#### Task statement
Starting at the line that contains "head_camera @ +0" and stopping after the line that contains "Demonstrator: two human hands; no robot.", transcribe the listing below exactly; do not include any pictures.

#### Data for this exercise
*** Block opens ***

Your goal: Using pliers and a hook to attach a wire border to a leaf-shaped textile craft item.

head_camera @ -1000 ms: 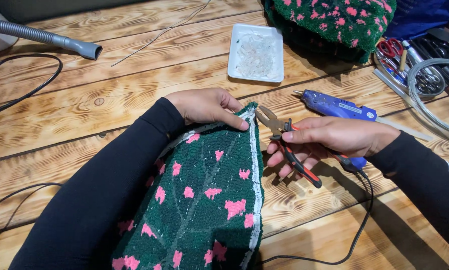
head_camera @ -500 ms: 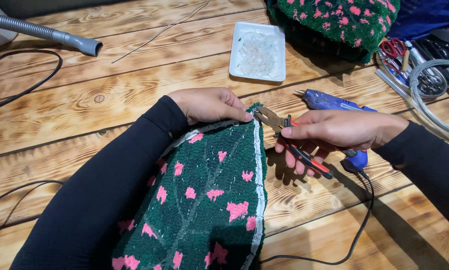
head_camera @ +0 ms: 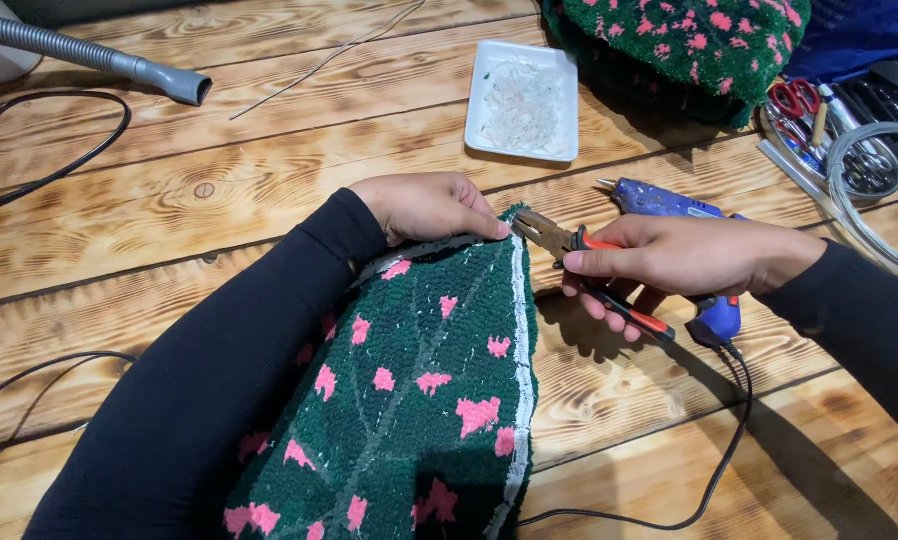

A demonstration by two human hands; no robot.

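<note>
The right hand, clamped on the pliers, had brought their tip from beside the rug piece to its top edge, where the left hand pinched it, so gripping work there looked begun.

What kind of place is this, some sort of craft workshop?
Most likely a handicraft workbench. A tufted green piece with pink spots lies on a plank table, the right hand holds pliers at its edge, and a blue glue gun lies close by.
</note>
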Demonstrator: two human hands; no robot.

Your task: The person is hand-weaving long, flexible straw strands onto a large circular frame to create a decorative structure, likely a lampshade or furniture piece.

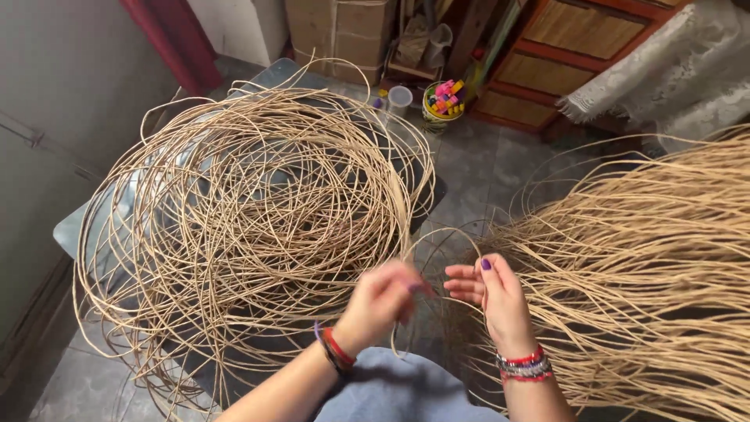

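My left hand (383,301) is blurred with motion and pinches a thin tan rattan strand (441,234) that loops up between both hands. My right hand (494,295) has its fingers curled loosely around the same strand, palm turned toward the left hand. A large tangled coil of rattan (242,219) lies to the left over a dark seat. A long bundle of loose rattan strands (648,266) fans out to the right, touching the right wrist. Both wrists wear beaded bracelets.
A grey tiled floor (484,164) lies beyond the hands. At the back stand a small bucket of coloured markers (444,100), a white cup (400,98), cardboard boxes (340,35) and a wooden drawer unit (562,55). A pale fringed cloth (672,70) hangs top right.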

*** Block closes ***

#### Your solution
head_camera @ +0 ms: 

A demonstration by two human hands; no robot.

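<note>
The right hand, clamped on the pliers, had brought their tip from beside the rug piece to its top edge, where the left hand pinched it, so gripping work there looked begun.

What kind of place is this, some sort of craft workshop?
Most likely a handicraft workbench. A tufted green piece with pink spots lies on a plank table, the right hand holds pliers at its edge, and a blue glue gun lies close by.
</note>
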Demonstrator: two human hands; no robot.

This exercise has been answered in full.